If there is no position before the years of being a presenter, then this newsreader was either a relief presenter or occasional guest stand-in presenter.

- Huw Edwards (Main presenter, 2006–2020)
- Gavin Esler (Deputy presenter, 2006–2017)
- Jane Hill (Deputy presenter, 2017–2020)
- Ben Brown (2006–2020)
- Louise Minchin (2006–2011)
- Peter Sissons (2006–2009)
- Julian Worricker (2006–2020)
- Emily Maitlis (2007–2016)
- Nicholas Owen (2008–2017)
- Tim Willcox (2008–2015)
- Joanna Gosling (2009–2010)
- Jon Sopel (2009–2012)
- Clive Myrie (2010–2020)
- Zeinab Badawi (2011)
- Sophie Long (2011–2012)
- Annita McVeigh (2013–2017)
- Matthew Price (2015)
- Maxine Mawhinney (2015–2016)
- Simon McCoy (2015–2019)
- Christian Fraser (2016–2020)
- Reeta Chakrabarti (2017–2020)
- Shaun Ley (2017–2020)
- Martine Croxall (2018–2020)
- Carrie Gracie (2018–2020)
- Rebecca Jones (2018–2020)
- Carole Walker (2018–2019)

==Format==
Generally the programme followed a standard format as follows –

- 5:00 pm – Headlines
- 5:00 pm to 5:15 pm – Stories
- 5:15 pm – Headlines
- 5:15 pm to 5:25 pm – Interview, in-depth analysis
- 5:25 pm to 5:30 pm – Weather
- 5:30 pm – Headlines
- 5:30 pm to 5:45 pm – Stories with sports round-up (except on Friday)
- 5:45 pm – Headlines (except on Friday for a look ahead to Sportsday)
- 5:45 pm to 5:55 pm – Interview, in-depth analysis (except on Friday for The Film Review)
- 5:55 pm to 6:00 pm – Weather

The weather updates were generally presented from the screen away from the main desk.
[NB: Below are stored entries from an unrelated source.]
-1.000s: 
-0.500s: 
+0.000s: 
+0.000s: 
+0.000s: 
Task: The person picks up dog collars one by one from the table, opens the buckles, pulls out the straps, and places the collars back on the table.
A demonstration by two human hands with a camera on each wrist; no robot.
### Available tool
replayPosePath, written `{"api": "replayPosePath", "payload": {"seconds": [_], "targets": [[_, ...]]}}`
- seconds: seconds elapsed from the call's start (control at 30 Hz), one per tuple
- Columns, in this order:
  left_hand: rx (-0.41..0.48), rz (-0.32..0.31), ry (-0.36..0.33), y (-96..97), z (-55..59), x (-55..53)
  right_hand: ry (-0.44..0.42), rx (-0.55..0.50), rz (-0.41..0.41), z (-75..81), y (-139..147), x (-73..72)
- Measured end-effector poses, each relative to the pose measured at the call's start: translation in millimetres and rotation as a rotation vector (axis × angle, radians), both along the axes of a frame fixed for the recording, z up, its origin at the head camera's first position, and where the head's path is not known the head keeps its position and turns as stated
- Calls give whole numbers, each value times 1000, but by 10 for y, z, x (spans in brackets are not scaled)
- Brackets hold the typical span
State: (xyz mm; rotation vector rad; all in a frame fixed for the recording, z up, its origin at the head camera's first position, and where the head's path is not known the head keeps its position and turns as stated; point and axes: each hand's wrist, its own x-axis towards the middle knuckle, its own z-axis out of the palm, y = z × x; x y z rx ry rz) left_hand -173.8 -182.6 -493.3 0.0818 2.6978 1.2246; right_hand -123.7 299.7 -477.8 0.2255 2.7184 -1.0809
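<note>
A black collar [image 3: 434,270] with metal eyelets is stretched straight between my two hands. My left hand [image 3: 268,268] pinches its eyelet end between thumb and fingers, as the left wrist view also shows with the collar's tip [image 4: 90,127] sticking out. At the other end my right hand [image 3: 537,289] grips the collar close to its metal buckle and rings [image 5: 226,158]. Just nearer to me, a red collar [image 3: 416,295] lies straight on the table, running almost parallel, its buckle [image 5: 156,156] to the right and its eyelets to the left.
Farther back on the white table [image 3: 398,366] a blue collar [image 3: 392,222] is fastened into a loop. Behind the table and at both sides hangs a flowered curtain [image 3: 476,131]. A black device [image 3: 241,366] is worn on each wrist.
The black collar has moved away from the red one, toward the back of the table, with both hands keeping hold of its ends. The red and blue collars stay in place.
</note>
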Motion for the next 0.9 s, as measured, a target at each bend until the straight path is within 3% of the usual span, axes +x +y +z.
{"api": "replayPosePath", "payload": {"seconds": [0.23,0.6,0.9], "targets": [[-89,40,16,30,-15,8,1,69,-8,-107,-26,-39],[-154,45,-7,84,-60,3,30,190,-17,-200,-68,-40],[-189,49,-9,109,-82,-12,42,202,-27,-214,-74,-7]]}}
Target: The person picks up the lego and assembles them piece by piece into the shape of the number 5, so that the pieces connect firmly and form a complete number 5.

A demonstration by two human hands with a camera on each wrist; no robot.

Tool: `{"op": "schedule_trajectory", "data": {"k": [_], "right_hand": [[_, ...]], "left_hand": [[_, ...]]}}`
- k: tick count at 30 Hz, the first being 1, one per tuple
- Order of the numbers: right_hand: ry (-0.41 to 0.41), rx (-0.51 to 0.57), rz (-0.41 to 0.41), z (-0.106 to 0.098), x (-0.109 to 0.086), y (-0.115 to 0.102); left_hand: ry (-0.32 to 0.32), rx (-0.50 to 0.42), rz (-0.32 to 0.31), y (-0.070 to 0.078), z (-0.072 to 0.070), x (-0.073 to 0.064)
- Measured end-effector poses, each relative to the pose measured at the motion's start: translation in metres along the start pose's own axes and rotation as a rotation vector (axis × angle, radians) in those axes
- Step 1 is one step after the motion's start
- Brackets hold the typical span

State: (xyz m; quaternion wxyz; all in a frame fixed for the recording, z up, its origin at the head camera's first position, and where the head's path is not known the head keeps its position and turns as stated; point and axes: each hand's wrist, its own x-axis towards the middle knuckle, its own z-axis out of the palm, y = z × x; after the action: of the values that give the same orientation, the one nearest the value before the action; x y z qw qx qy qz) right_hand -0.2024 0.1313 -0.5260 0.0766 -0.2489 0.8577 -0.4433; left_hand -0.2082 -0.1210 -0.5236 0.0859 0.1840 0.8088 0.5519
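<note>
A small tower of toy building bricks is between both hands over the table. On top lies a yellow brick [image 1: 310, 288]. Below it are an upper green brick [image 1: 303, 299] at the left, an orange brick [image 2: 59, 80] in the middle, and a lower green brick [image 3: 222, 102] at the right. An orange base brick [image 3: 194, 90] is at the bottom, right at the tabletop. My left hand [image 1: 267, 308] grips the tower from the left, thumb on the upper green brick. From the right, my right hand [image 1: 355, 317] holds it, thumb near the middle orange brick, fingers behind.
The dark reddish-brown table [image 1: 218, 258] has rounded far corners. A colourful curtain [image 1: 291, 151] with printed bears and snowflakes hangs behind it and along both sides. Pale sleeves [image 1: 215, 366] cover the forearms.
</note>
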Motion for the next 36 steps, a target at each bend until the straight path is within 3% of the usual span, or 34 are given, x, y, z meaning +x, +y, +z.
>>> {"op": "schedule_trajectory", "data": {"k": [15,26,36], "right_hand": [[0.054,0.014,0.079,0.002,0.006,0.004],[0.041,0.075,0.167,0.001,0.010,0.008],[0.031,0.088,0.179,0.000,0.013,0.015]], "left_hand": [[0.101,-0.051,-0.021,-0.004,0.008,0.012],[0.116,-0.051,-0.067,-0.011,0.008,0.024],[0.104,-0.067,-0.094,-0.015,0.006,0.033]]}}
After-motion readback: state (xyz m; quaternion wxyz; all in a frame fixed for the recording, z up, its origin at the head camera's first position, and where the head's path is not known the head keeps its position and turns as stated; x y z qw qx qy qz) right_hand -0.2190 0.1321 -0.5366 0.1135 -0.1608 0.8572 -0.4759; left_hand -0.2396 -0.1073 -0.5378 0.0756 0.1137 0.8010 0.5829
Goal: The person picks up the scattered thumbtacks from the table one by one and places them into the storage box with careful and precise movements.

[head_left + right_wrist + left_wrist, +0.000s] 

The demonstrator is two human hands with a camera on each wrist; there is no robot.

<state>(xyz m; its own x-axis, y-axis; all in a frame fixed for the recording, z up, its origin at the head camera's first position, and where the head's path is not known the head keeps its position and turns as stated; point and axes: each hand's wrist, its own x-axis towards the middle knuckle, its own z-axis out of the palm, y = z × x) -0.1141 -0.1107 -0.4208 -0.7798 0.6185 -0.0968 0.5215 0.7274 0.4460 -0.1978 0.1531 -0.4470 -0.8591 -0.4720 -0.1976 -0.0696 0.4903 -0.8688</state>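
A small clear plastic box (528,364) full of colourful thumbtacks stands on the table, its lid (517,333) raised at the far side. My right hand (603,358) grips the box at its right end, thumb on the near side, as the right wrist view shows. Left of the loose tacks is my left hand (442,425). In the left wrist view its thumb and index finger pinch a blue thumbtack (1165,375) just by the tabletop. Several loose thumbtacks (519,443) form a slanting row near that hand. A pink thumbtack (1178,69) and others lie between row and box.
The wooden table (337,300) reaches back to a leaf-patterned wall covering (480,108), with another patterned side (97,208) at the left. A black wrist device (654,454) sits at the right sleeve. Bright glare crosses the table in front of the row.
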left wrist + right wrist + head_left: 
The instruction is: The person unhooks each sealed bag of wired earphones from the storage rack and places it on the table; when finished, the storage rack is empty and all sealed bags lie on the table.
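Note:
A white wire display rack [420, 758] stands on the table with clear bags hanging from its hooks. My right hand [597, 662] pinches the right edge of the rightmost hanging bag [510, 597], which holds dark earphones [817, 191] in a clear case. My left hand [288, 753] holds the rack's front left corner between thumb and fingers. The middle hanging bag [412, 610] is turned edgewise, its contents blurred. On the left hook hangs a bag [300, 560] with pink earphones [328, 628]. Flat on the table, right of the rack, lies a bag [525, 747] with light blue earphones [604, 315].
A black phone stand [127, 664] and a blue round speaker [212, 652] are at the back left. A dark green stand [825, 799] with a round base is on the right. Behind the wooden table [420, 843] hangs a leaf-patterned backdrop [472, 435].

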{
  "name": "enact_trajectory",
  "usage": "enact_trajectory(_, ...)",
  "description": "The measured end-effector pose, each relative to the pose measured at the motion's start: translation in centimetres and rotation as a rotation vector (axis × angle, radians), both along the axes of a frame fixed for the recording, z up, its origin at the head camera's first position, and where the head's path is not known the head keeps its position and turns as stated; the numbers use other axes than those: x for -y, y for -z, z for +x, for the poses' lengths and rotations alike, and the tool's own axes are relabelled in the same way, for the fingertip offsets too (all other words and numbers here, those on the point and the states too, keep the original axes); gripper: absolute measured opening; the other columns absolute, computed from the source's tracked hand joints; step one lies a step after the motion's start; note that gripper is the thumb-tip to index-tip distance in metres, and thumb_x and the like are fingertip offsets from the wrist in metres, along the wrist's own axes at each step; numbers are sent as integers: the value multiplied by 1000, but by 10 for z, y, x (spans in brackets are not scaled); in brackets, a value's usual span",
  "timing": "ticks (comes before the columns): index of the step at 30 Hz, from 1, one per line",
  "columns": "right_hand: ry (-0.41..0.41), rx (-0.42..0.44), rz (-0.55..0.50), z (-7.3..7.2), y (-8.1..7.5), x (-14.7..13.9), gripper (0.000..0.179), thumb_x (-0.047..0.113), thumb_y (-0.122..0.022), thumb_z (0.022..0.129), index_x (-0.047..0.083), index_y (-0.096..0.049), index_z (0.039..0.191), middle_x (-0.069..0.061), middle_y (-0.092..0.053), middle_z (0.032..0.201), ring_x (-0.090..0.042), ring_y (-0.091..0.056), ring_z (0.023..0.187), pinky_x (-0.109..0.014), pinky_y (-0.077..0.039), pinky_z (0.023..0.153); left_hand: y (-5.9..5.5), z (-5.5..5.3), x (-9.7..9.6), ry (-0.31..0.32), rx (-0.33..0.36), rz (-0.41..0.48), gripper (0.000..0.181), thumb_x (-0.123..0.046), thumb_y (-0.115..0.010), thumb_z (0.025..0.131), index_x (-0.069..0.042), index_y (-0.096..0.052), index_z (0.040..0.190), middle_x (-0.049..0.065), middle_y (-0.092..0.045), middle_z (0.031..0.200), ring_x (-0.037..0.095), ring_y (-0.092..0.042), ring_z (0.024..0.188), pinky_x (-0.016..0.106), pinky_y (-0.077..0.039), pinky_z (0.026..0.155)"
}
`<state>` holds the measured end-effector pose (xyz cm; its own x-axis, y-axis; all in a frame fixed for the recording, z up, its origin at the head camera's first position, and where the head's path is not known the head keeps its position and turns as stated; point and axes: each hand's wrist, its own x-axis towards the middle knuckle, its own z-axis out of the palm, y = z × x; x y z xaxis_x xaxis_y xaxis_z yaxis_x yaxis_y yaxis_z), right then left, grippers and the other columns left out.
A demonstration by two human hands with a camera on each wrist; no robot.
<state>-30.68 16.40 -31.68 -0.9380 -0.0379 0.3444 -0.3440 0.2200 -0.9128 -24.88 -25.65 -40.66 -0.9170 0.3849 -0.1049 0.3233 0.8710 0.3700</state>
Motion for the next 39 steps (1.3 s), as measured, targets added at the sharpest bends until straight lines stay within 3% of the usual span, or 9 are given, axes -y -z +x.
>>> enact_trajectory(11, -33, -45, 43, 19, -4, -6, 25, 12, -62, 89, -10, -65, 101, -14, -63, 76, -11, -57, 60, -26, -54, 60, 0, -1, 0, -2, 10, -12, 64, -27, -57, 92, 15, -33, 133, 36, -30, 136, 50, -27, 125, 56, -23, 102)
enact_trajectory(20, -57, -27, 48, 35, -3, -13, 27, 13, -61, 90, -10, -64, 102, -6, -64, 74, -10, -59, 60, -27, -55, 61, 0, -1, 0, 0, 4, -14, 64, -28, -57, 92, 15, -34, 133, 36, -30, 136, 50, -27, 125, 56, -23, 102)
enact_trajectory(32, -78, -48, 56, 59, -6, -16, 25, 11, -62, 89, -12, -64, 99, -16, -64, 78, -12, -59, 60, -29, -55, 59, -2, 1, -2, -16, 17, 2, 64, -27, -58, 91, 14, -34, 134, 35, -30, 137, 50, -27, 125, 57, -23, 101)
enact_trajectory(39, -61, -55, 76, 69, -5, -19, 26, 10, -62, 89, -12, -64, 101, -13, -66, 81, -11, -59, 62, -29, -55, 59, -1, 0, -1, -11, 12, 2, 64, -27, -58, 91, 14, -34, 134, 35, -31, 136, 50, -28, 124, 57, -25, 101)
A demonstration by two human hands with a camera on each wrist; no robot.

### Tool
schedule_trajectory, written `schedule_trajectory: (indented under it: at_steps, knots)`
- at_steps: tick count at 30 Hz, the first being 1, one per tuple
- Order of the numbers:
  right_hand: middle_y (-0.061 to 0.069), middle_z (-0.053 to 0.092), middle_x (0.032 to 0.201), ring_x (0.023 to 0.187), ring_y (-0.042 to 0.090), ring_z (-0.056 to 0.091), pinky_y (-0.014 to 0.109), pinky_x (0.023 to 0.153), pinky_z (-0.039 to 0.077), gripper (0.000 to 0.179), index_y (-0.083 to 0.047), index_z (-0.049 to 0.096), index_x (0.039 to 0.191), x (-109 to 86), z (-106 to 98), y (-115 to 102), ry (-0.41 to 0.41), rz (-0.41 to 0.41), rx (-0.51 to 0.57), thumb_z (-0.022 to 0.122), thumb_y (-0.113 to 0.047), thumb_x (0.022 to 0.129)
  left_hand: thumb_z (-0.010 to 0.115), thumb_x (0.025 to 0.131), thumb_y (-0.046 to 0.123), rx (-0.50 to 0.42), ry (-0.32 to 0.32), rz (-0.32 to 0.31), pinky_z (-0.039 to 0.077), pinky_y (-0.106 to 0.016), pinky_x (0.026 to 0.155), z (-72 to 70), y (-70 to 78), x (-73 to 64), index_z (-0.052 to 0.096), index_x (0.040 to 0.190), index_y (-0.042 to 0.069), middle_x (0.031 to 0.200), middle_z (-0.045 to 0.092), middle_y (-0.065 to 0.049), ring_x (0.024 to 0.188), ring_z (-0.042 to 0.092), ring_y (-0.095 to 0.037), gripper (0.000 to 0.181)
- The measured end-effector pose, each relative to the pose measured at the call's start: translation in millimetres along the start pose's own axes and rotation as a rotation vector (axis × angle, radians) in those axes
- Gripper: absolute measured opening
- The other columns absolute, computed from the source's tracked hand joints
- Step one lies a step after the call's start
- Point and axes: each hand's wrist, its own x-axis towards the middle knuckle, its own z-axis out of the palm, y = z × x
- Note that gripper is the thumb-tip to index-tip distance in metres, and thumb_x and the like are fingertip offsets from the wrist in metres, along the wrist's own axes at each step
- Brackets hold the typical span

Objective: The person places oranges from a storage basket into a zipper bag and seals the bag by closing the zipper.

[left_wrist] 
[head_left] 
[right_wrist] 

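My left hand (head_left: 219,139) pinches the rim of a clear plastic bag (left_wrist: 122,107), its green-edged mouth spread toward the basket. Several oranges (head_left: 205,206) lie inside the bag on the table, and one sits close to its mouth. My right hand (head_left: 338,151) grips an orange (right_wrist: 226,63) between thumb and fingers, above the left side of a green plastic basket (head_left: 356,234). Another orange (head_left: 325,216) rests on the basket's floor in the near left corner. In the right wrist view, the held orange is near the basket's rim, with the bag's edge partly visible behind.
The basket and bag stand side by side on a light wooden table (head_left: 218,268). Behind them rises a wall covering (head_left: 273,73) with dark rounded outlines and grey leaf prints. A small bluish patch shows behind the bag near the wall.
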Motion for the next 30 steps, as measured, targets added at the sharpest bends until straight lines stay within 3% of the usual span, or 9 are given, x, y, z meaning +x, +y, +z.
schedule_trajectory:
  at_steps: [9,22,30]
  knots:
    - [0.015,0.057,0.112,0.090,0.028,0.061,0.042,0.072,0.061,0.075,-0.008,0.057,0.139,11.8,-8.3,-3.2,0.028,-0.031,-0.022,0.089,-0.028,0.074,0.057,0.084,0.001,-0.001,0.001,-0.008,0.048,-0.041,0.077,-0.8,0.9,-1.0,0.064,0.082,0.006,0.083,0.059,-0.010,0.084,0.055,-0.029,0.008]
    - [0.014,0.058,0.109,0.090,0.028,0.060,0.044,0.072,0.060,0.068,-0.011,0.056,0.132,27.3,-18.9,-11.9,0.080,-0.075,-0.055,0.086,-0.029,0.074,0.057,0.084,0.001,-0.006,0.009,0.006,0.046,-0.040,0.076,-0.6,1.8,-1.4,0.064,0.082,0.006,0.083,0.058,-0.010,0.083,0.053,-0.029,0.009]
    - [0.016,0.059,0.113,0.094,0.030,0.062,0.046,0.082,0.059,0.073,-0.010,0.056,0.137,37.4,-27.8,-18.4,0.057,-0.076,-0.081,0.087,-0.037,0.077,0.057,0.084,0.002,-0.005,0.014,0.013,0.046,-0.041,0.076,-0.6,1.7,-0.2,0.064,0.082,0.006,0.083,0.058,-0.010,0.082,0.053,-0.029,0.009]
Sports updates were presented from the BBC Sport Centre at MediaCityUK, Salford. The Film Review appeared during the programme on Fridays between 5:45 pm and 6:00 pm, and is presented by, usually, Gavin Esler or Jane Hill and a film critic, usually Mark Kermode, from the main desk, however the background and lighting changes to resemble a cinema effect. It featured reviews of all the week's main releases.